Directions
Give the listing again exactly as written.

= = = = =

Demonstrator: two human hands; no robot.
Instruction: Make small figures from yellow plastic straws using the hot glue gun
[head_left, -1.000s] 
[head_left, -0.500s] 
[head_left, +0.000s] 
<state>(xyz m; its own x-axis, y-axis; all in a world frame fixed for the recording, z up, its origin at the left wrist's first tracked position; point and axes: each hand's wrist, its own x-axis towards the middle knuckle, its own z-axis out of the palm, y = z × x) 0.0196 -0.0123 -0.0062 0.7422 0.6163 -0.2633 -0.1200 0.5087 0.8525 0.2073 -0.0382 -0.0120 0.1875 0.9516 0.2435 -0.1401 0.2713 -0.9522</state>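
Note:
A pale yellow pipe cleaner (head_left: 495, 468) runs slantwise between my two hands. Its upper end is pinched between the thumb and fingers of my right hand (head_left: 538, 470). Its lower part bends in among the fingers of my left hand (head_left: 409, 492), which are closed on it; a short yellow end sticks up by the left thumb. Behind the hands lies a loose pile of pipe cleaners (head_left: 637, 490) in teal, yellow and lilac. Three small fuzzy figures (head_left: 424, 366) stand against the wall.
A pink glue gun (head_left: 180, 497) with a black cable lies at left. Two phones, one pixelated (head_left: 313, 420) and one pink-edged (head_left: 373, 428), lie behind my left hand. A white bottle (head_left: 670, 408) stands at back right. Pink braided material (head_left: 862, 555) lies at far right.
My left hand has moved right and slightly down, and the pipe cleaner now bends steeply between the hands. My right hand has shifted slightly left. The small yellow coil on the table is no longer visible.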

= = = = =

Result
Demonstrator: two human hands; no robot.
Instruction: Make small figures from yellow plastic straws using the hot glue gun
[head_left, -1.000s] 
[head_left, -0.500s] 
[head_left, +0.000s] 
<state>(xyz m; its own x-axis, y-axis; all in a world frame fixed for the recording, z up, its origin at the left wrist's first tracked position; point and axes: each hand's wrist, its own x-axis towards the middle knuckle, its own z-axis out of the palm, y = z × x) 0.0196 -0.0123 -0.0062 0.7422 0.6163 -0.2633 -0.1200 0.5087 0.8525 0.2073 -0.0382 -0.0120 0.1875 0.9516 0.2435 -0.1401 0.2713 -0.9522</state>
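Note:
A pale yellow pipe cleaner (head_left: 495, 468) runs slantwise between my two hands. Its upper end is pinched between the thumb and fingers of my right hand (head_left: 538, 470). Its lower part bends in among the fingers of my left hand (head_left: 409, 492), which are closed on it; a short yellow end sticks up by the left thumb. Behind the hands lies a loose pile of pipe cleaners (head_left: 637, 490) in teal, yellow and lilac. Three small fuzzy figures (head_left: 424, 366) stand against the wall.
A pink glue gun (head_left: 180, 497) with a black cable lies at left. Two phones, one pixelated (head_left: 313, 420) and one pink-edged (head_left: 373, 428), lie behind my left hand. A white bottle (head_left: 670, 408) stands at back right. Pink braided material (head_left: 862, 555) lies at far right.
My left hand has moved right and slightly down, and the pipe cleaner now bends steeply between the hands. My right hand has shifted slightly left. The small yellow coil on the table is no longer visible.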

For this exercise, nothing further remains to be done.